Why Eugenics? Maybe Something Happened in 1859?
In the view of Darwinist historian Alan Shapiro, those of us who observe that eugenics is critically dependent on the Darwinian view of human origins are mistaken. Shapiro argues that eugenics didn't have much to do with evolution, and was really an offshoot of the science of genetics/heredity.
Shapiro makes his point, commenting on my observation that the science of genetics wasn't even founded until a year after the Station for Experimental Evolution -- our nation's center for eugenics research, opened at Cold Spring Harbor:
Egnor takes note that "The Center for Experimental Evolution -- the center for eugenics, that is -- opened in Cold Spring Harbor in 1904. The word 'genetics' was coined in 1905." This seeming gotcha moment is actually pretty well discredited by the History page on Cold Spring Harbor's own website:
1904: Genetics research begins
Soon, another mission was established: research in genetics. This grew out of two events: the appointment, in 1898, of Charles Davenport, professor of evolutionary biology at Harvard, as director of the Laboratory, and the rediscovery in 1900 of Gregor Mendel's work, carried out 35 years earlier. Mendel's Laws provided explanations for the variability that underlies evolution, and his work opened new possibilities for experimentation in biology.
Davenport approached the Carnegie Institute of Washington and proposed that it establish a genetics research program at the Cold Spring Harbor site. In June 1904, the Carnegie Institute's Station for Experimental Evolution, later renamed the Department of Genetics, was formally opened with a commerative speech given by Hugo de Vries, one of the three re-discoverers of Mendel's work.
From its founding in the 1890s, Cold Spring Harbor was a place where "biologists and naturalists of that time worked out the consequences of Darwin's theory of evolution." However, in 1904, Davenport was brought there for "another mission" First called the "Center for Experimental Evolution" it began some of the research that led to the coinage of the word "genetics." What Egnor's actually pointed us to is the fact that whatever eugenics was in Galton's day (an extension of heredity) by the middle of the first decade of the 20th century: it was applied genetics. More interesting, it was seen as distinct enough from "Darwin's theory of evolution" that it required the founding of a separate center.
I'll deal with the Cold Spring Harbor Laboratory's "history" webpage in an ensuing post (it's quite amusing).

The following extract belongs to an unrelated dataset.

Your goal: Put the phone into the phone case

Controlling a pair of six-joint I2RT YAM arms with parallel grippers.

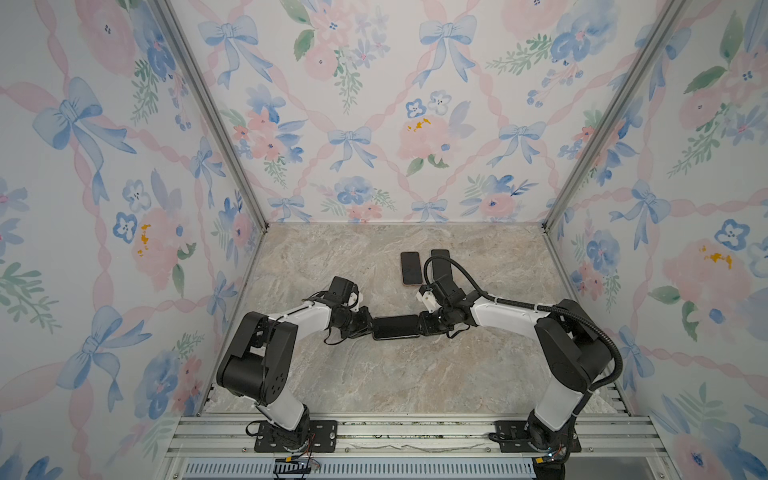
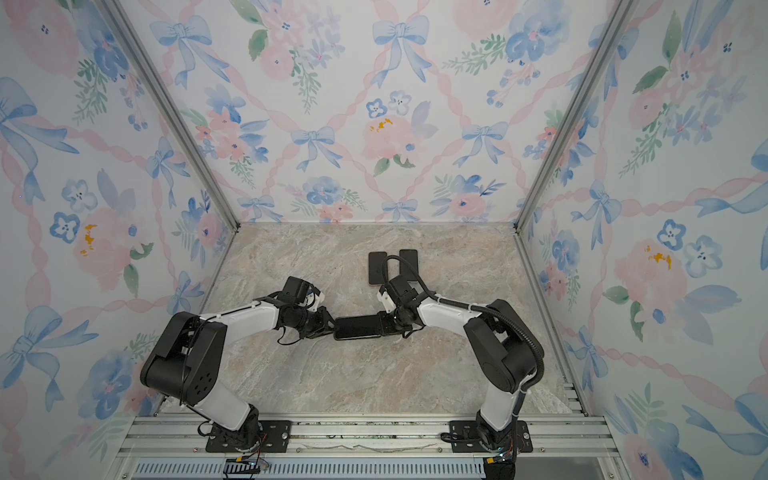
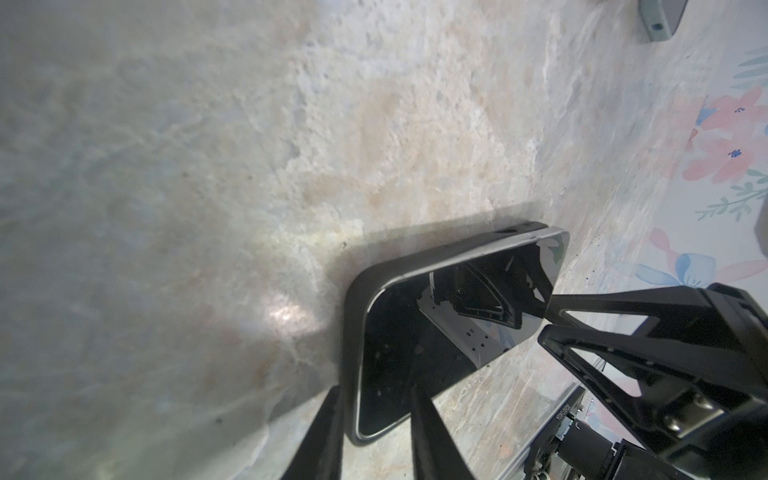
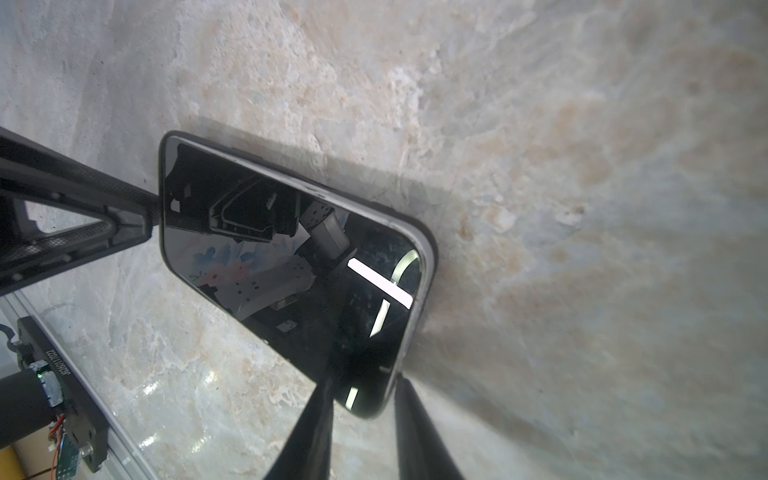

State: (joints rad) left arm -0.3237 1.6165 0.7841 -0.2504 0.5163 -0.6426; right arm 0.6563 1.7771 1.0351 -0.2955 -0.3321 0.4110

The amusement for the moment is Shapiro's assertion that eugenics was a sub-discipline of genetics, applied genetics actually. An odd assertion, I point out, given that genetics wasn't a science until 1905 at the earliest, and eugenics dates to 1869, only a decade after the publication of Darwin's Origin. A field of science cannot be a subdiscipline of a science that it precedes.
Oh, insists Shapiro, there's been a silly little misunderstanding:
[T]his claim of anachronism is utterly useless in responding to the historical claim that eugenics was considered an application of the biological concept of heredity. Of course, if Egnor wanted to rebut that claim, he probably wouldn't have mentioned in his very next sentence: "The science of eugenics began in 1869, when Francis Galton, Charles Darwin's cousin, published his landmark Hereditary Genius." The first word of the title of that book might be a bit of a giveaway that Egnor's historical analysis is flawed.
Shapiro insists that eugenics was originally a subdisclipline of heredity, not genetics. The science of heredity was a bit of a mish-mash before the rediscovery of Mendel's work in 1900 (when it became the science of genetics, which was not a mish-mash). Heredity, of course, has been investigated by man for countless millennia. Farmers and shepherds have been breeding livestock, according to principles of heredity, since the dawn of civilization. So while eugenics can't be the spawn of genetics, which it preceded, it certainly might be the spawn of heredity, which was going full steam when Galton found his eugenic muse in 1869.
So far, so good. But here's the problem: what took the eugenicists so long? After all, their putative "parent science" -- heredity -- had been around as long as there were human beings, yet eugenicists only thought to apply the principles of breeding their livestock to breeding the Smith family next door in 1869?
How come the million-year gap between heredity and eugenics? What happened circa 1869 A.D., rather than 1869 B.C or 111,869 B.C., that stirred Galton's muse from her ages of eugenic slumber?
In 1869, at the birth of eugenics, heredity was an old -- old -- science. Genetics didn't exist, and wouldn't exist for 36 years.
This is a problem with Shapiro's "heredity" hypothesis: heredity is just too old, and genetics is just too new, to account for eugenics.
So was there any scientific sea change that occurred, say a decade before 1869, that awakened the eugenic muse? What would have triggered eugenics, at the end of the 7th decade of the 19th century A.D., of all the unlikely times?
Perhaps eugenics was triggered by a theory that man was an animal, without remainder, evolved by a process of violent natural selection, rendered genetically weak by domestication, in need of directed evolution to preserve the species.
Question for Dr. Shapiro, historian of science: was there something that happened in 1859 that might have changed the way scientists understood man?